== Work instruction ==
Across the whole listing, filter for the string "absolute" and copy every line that has it.

*-*-*

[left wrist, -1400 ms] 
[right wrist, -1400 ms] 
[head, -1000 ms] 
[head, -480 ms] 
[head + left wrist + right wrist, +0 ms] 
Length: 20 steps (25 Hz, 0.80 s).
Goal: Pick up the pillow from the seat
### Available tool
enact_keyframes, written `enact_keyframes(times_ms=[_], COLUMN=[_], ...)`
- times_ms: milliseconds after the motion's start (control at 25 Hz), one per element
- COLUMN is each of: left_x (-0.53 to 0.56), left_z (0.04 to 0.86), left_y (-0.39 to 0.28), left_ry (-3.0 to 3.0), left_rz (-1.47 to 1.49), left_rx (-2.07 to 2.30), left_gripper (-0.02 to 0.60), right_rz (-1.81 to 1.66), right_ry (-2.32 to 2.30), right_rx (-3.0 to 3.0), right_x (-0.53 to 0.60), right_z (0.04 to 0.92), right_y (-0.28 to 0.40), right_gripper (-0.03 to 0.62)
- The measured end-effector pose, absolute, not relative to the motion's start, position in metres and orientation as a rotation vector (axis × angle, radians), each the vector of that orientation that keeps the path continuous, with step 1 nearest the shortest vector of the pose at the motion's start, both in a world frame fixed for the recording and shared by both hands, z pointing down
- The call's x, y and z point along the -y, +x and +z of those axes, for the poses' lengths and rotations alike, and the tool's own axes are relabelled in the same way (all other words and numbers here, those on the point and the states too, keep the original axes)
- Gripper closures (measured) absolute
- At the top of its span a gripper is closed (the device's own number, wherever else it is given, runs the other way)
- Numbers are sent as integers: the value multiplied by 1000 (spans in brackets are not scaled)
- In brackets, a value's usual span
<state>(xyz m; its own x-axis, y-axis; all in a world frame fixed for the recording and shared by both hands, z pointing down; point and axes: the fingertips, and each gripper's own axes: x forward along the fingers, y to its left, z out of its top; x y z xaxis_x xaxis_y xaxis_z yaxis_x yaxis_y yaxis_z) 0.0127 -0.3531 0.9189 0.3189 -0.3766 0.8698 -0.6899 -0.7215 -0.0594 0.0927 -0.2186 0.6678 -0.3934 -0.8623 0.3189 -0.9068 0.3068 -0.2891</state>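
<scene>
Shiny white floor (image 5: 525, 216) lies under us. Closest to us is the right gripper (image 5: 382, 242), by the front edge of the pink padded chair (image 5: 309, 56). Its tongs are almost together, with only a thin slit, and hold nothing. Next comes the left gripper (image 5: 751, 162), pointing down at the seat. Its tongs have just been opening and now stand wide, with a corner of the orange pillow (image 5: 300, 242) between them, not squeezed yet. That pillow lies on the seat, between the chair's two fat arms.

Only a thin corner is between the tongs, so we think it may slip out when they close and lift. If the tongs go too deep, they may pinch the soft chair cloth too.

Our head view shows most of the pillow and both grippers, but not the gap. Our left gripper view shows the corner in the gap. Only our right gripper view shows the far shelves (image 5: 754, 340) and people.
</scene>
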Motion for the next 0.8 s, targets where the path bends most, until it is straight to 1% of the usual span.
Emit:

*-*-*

== Exercise output ==
- The measured end-effector pose, absolute, not relative to the motion's start, position in metres and orientation as a rotation vector (axis × angle, radians), each the vector of that orientation that keeps the path continuous, with step 1 nearest the shortest vector of the pose at the motion's start, both in a world frame fixed for the recording and shared by both hands, z pointing down
- Gripper closures (measured) absolute

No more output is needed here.